--- YOUR TASK ---
Give all the lines below again, exactly, with no pictures.

--- SUPPLIED DATA ---
**********

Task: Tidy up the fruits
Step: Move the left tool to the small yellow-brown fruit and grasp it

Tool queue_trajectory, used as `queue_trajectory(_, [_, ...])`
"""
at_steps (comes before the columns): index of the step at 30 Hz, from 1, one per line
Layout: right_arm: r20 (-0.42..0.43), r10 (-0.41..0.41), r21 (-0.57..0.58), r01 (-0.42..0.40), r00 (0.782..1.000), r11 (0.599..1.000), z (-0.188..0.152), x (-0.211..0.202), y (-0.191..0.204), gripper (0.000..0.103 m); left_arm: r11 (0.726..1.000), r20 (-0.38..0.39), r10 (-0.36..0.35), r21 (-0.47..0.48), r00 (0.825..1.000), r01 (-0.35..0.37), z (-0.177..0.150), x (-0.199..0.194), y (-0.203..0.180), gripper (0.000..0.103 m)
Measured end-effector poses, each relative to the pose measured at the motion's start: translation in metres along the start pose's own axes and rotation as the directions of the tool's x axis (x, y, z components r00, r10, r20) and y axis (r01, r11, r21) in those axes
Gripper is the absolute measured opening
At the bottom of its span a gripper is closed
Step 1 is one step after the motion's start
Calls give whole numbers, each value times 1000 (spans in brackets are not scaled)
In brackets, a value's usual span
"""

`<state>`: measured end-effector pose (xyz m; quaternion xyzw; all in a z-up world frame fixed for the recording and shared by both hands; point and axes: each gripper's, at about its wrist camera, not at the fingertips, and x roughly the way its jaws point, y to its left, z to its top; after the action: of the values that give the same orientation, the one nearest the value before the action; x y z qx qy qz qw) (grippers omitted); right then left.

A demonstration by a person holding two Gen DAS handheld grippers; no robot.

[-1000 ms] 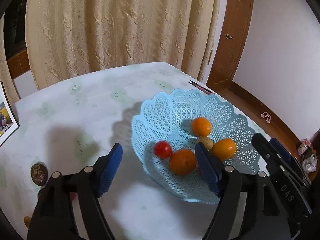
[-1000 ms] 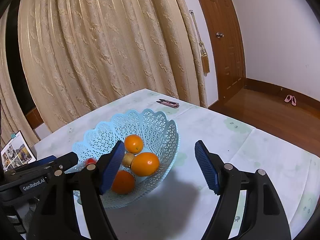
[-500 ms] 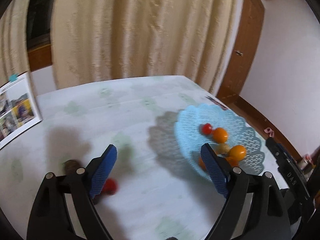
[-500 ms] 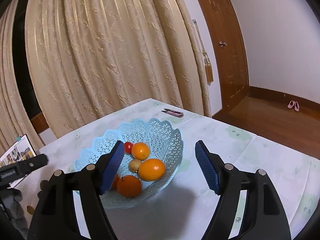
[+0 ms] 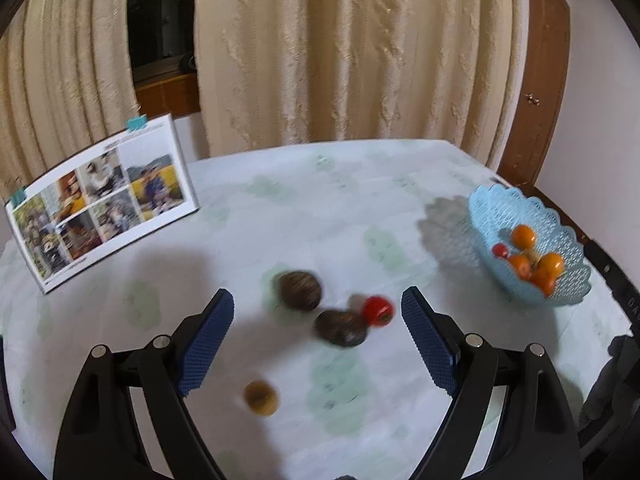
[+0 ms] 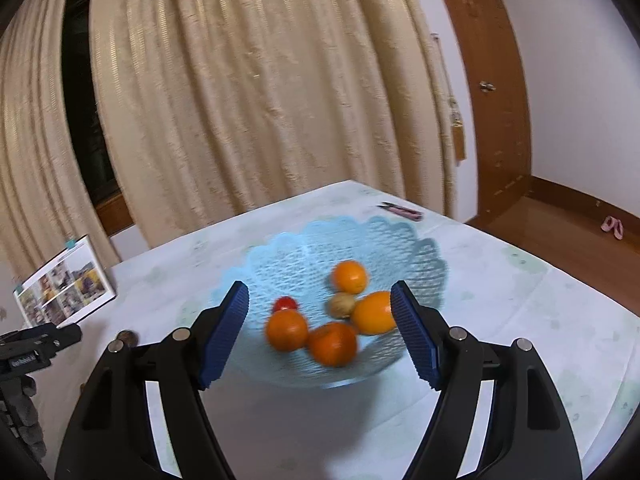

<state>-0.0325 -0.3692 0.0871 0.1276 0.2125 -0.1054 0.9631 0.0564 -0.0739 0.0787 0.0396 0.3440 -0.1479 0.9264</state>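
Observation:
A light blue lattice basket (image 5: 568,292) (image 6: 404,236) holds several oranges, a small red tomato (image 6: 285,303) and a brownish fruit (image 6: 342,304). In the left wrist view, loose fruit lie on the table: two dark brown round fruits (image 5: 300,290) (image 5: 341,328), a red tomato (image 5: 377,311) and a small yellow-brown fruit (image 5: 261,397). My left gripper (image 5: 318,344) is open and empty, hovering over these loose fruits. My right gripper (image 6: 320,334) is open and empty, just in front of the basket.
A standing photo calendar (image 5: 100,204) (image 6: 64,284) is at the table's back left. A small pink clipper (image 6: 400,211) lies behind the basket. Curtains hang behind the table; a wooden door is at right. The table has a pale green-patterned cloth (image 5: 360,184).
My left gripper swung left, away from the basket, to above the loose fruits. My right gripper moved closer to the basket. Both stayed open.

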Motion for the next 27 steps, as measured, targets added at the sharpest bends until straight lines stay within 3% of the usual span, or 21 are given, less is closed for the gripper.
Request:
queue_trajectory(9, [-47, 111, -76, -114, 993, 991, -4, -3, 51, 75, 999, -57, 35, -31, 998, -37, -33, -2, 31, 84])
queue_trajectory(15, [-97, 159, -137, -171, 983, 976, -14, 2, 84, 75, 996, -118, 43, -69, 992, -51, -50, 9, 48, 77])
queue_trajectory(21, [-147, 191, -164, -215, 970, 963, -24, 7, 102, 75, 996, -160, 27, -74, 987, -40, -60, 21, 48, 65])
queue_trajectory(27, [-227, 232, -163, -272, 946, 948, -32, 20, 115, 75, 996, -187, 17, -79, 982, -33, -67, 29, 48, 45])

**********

--- RESULT FOR THIS EXERCISE ---
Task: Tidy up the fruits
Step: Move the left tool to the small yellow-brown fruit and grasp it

Tool queue_trajectory, used as `queue_trajectory(_, [_, ...])`
"""
at_steps (comes before the columns): index of the step at 30 Hz, from 1, one per line
Layout: right_arm: r20 (-0.42..0.43), r10 (-0.41..0.41), r21 (-0.57..0.58), r01 (-0.42..0.40), r00 (0.782..1.000), r11 (0.599..1.000), z (-0.188..0.152), x (-0.211..0.202), y (-0.191..0.204), gripper (0.000..0.103 m); left_arm: r11 (0.726..1.000), r20 (-0.38..0.39), r10 (-0.36..0.35), r21 (-0.47..0.48), r00 (0.825..1.000), r01 (-0.35..0.37), z (-0.177..0.150), x (-0.199..0.194), y (-0.203..0.180), gripper (0.000..0.103 m)
Measured end-effector poses, each relative to the pose measured at the motion's start: translation in metres along the start pose's own axes and rotation as the directions of the tool's x axis (x, y, z components r00, r10, r20) and y axis (r01, r11, r21) in those axes
Gripper is the absolute measured opening
At the bottom of its span a gripper is closed
Step 1 is one step after the motion's start
Calls give whole numbers, each value times 1000 (spans in brackets are not scaled)
In brackets, a value's usual span
"""

`<state>`: measured end-effector pose (xyz m; quaternion xyzw; all in a z-up world frame fixed for the recording and shared by both hands; point and axes: each gripper's, at about its wrist camera, not at the fingertips, and x roughly the way its jaws point, y to its left, z to its top; after the action: of the values that give the same orientation, the one nearest the value before the action; x y z qx qy qz qw) (grippers omitted); right then left.

A demonstration by a person holding two Gen DAS handheld grippers; no robot.

[-1000 ms] 
[-1000 ms] 
[-500 ms] 
[-500 ms] 
[+0 ms] 
[+0 ms] 

<state>-0.0325 -0.3692 0.0871 0.1276 0.2125 -0.1054 0.9631 0.0564 -0.0739 0.0787 0.0396 0.3440 -0.1479 0.9264</state>
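Observation:
A light blue lattice basket (image 5: 568,292) (image 6: 404,236) holds several oranges, a small red tomato (image 6: 285,303) and a brownish fruit (image 6: 342,304). In the left wrist view, loose fruit lie on the table: two dark brown round fruits (image 5: 300,290) (image 5: 341,328), a red tomato (image 5: 377,311) and a small yellow-brown fruit (image 5: 261,397). My left gripper (image 5: 318,344) is open and empty, hovering over these loose fruits. My right gripper (image 6: 320,334) is open and empty, just in front of the basket.
A standing photo calendar (image 5: 100,204) (image 6: 64,284) is at the table's back left. A small pink clipper (image 6: 400,211) lies behind the basket. Curtains hang behind the table; a wooden door is at right. The table has a pale green-patterned cloth (image 5: 360,184).
My left gripper swung left, away from the basket, to above the loose fruits. My right gripper moved closer to the basket. Both stayed open.
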
Motion for the next 27 steps, as measured, targets added at the sharpest bends until straight lines stay within 3% of the usual span, or 21 are given, less is closed for the gripper.
Request:
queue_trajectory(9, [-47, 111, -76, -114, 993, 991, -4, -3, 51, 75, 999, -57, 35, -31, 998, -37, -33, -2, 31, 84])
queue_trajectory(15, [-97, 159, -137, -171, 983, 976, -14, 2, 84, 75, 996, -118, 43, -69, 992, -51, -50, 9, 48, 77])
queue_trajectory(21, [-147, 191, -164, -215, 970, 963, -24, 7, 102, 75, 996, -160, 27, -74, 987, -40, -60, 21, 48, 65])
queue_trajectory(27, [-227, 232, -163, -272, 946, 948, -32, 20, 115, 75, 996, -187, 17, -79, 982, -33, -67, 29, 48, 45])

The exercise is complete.